Long, twitchy boundary corner out of the FCS who lit up the combine with historically rare athletic testing — 9.97 RAS, 42-inch vert, 4.41 forty — and has legitimate ball-hawking instincts, evidenced by 35 career passes defended at Stephen F. Austin. The tape shows a physically gifted defender who anticipates well in off-coverage and can track deep balls like a receiver, but he gets caught flat-footed against shiftier route runners and his press technique is raw, often getting overly handsy mid-rep and drawing flags. The competition-level question is real: he dominated Southland Conference receivers who simply aren't NFL caliber, and the Senior Bowl left some evaluators wanting more.

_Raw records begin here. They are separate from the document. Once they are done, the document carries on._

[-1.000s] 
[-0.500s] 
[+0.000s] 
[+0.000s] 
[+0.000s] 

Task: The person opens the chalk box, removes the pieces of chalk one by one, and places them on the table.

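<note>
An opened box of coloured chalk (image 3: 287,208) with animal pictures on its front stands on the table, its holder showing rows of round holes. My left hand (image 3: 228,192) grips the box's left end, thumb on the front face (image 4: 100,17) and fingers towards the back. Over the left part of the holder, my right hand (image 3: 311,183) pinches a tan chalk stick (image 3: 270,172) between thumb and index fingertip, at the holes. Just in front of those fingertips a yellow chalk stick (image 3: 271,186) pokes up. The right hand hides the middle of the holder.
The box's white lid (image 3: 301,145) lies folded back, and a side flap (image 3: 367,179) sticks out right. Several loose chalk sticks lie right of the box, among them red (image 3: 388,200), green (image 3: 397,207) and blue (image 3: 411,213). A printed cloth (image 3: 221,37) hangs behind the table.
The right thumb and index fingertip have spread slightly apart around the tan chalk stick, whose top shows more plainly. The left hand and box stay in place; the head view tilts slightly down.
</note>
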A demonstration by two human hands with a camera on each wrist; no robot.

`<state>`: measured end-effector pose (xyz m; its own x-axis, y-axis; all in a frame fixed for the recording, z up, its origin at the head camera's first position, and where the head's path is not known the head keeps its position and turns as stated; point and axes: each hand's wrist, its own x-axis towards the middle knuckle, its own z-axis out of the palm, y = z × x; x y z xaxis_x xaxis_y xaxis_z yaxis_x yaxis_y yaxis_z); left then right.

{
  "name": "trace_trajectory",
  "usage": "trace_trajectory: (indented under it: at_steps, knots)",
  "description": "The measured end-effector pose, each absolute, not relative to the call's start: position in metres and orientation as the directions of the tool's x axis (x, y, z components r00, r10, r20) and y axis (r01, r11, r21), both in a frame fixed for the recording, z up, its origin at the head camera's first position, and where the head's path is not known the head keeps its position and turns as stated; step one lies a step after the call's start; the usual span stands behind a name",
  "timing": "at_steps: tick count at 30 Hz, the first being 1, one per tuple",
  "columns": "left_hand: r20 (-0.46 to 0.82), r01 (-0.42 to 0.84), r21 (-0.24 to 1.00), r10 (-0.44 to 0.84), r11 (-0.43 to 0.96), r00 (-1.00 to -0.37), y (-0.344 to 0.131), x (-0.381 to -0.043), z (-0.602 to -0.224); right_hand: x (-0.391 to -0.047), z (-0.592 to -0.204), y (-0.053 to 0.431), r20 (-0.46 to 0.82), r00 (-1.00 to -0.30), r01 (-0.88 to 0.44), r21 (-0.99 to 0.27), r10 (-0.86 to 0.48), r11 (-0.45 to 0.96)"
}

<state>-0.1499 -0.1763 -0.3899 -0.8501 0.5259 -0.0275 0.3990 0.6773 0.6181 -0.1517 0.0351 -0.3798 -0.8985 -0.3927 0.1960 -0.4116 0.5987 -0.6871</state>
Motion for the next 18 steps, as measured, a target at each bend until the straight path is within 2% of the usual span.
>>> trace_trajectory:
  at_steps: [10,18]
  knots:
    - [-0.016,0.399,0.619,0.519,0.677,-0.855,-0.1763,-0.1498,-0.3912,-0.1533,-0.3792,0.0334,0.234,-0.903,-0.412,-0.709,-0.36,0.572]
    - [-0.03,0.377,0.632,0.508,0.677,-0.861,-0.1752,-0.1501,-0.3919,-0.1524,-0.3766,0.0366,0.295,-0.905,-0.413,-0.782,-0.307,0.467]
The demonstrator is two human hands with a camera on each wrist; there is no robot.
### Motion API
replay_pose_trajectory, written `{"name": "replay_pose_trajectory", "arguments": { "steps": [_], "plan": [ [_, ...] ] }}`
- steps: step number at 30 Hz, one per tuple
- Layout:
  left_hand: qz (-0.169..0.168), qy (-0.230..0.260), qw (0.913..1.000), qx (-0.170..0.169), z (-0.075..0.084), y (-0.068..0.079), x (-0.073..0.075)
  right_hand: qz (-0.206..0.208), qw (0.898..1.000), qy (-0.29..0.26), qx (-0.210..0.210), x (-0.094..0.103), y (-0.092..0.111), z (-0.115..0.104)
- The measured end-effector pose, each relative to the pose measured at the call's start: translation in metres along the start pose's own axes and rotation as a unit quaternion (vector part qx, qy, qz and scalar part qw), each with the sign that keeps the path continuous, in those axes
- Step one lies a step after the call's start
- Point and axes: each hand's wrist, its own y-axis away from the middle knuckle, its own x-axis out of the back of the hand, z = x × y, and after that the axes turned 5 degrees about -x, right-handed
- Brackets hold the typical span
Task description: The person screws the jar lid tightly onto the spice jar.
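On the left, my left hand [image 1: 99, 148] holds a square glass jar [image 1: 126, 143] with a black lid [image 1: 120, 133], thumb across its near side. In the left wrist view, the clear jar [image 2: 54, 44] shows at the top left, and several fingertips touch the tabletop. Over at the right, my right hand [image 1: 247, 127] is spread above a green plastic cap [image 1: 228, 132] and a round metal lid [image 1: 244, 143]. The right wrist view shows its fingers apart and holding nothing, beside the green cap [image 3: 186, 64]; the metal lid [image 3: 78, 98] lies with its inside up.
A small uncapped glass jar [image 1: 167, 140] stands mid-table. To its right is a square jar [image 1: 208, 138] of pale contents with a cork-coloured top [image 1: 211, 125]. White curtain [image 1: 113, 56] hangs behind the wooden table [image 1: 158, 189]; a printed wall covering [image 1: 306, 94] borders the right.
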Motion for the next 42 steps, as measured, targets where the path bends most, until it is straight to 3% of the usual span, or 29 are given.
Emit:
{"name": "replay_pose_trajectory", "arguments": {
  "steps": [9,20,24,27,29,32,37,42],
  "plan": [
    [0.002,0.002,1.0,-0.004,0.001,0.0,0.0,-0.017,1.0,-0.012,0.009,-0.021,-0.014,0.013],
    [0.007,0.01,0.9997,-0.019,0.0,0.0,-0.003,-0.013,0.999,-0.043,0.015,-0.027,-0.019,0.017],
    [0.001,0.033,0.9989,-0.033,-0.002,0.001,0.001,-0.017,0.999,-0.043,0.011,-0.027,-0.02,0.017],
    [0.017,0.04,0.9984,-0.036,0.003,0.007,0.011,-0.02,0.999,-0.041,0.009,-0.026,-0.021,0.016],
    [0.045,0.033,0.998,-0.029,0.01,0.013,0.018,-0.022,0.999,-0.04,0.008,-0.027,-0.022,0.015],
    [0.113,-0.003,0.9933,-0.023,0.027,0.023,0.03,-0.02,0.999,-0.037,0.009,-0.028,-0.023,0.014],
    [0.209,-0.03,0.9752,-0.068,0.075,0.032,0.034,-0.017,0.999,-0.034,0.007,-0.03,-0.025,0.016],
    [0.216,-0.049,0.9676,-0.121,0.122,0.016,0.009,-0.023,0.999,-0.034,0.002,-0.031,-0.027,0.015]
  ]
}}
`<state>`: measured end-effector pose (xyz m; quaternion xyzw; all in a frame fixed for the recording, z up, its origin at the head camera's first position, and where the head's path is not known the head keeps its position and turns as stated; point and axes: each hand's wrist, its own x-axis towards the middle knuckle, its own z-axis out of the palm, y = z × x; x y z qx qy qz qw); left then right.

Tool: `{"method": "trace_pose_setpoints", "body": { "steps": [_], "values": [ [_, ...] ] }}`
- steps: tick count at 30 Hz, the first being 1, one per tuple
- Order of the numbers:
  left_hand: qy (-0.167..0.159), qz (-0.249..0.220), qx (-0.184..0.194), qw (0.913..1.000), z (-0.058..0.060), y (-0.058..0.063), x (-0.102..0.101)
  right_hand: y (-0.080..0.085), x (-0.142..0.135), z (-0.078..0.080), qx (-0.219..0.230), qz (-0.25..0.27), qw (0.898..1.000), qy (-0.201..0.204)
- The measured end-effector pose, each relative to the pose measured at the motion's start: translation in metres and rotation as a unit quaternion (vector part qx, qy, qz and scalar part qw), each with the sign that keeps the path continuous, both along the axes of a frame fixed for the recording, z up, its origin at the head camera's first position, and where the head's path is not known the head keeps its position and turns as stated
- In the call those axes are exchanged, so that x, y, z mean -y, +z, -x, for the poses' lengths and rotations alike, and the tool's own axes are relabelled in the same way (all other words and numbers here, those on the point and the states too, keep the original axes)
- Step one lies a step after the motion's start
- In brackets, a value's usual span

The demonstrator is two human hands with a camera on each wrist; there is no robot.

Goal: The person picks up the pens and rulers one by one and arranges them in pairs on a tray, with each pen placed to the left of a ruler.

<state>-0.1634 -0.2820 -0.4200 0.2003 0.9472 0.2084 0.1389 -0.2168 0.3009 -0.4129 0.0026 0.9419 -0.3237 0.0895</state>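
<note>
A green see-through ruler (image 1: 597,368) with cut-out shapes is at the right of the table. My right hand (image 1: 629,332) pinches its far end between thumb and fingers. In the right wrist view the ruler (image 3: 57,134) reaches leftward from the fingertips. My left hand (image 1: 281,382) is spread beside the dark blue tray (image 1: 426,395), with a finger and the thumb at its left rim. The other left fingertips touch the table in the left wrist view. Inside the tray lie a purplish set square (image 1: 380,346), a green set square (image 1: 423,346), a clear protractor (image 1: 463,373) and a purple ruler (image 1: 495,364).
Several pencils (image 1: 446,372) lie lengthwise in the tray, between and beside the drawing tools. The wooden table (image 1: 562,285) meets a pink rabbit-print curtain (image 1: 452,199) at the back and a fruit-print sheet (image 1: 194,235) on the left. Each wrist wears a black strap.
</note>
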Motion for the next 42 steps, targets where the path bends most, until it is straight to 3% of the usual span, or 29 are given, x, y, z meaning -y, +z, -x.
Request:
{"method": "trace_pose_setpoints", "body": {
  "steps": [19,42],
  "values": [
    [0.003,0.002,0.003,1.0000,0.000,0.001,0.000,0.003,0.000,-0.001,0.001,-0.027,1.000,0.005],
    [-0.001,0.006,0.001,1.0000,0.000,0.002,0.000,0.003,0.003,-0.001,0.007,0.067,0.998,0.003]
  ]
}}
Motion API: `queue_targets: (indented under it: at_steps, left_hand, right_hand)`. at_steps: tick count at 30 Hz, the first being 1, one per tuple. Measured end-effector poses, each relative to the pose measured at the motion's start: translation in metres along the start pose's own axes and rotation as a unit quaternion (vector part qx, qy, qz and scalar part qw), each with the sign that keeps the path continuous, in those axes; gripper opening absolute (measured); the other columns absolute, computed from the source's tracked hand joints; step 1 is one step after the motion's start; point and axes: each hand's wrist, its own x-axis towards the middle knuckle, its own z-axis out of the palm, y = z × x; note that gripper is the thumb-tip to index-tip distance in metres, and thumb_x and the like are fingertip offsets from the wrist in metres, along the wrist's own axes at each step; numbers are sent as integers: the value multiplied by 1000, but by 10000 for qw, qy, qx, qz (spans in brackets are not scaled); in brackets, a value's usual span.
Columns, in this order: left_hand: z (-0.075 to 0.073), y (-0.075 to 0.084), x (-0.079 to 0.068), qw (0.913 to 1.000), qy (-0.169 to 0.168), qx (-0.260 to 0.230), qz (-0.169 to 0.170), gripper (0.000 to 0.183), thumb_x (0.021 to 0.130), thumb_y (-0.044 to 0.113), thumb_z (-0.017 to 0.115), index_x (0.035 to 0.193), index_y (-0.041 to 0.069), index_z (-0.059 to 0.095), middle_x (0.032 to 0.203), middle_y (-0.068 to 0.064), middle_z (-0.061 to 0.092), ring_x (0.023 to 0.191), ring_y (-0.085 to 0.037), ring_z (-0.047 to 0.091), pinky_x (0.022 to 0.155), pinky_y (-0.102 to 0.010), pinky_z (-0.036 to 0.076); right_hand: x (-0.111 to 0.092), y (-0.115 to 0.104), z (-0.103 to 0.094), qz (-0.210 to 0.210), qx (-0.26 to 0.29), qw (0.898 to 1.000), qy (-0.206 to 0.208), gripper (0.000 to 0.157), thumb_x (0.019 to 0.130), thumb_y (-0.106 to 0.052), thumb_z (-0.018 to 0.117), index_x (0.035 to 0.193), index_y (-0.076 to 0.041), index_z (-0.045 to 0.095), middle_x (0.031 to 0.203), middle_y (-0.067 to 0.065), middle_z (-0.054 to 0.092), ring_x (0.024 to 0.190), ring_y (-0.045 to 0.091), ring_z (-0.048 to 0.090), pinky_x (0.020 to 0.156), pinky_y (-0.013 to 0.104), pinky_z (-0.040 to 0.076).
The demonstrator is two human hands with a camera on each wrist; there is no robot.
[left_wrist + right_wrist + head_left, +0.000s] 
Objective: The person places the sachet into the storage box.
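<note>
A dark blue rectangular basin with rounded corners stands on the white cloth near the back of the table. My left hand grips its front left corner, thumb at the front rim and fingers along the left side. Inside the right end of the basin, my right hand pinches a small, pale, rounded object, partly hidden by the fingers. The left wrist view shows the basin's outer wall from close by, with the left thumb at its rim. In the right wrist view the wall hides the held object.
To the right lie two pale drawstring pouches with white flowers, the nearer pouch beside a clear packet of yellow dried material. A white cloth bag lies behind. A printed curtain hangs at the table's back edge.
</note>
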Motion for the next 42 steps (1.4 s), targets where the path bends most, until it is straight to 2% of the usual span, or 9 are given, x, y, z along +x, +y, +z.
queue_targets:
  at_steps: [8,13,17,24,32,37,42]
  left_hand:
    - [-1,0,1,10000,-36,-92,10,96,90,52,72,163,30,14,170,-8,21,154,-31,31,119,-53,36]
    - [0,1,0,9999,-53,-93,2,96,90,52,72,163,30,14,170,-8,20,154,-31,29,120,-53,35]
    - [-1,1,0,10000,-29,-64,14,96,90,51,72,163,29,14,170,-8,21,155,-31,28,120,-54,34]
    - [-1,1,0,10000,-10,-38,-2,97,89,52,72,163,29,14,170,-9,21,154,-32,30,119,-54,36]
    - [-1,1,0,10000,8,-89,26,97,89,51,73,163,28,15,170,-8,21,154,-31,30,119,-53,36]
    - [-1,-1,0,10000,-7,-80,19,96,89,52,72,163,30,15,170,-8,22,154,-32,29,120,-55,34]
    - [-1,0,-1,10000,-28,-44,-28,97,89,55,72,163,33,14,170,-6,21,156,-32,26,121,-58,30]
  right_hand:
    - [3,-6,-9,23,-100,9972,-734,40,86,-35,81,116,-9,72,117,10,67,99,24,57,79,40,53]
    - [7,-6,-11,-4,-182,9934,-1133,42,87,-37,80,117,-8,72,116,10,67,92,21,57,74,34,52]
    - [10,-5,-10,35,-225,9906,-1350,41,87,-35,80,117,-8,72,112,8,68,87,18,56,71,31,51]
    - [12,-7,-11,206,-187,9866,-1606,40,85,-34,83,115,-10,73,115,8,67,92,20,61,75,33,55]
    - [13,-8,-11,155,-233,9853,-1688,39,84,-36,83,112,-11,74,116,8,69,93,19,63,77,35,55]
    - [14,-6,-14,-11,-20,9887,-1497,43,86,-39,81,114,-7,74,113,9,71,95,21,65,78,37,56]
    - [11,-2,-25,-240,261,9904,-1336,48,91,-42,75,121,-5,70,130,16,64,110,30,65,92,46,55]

If a team is patient enough to stash him behind established starters and develop his technique, the tools-to-player conversion could be a late-round steal — but the floor is a special teams ace who never cracks the CB rotation.
- Elite-tier athletic testing profile (9.97 RAS, top-10 all-time among CBs) validates the explosive movement skills visible on tape
- Excellent ball skills and catch-point disruption — 9 career INTs and 35 passes defended, tracks deep balls like a receiver
- Good size-speed combination (6'1", 193 lbs, 4.41 forty) with 32-inch arms gives him the length to contest at the catch point
- Willing and physical tackler on the perimeter in run support, projects as an immediate gunner/special teams contributor
- High-character, high-motor player who stayed at SFA despite NIL offers from Power 5 programs — coaches speak glowingly of his leadership
- FCS competition level makes trait translation highly uncertain — dominated Southland receivers who are significantly below NFL caliber
- Press technique is raw and inconsistent; doesn't consistently use hands to disrupt releases and gets overly physical mid-phase, drawing penalties
- Struggles against shiftier receivers who can stack him on deep and intermediate routes — shows stiffness in transitions
- PFF Zone Coverage grade of just 54.1 raises questions about processing speed and route recognition against more complex offenses
Similar physical archetype — elite measurables corner from a smaller program (UTSA for Woolen) who entered the NFL with raw technique but elite speed, length, and ball skills. Both were developmental projects with special teams value who needed schematic patience to unlock their coverage potential. Demmings' floor is lower given FCS competition, but the tools-to-projection arc is strikingly similar.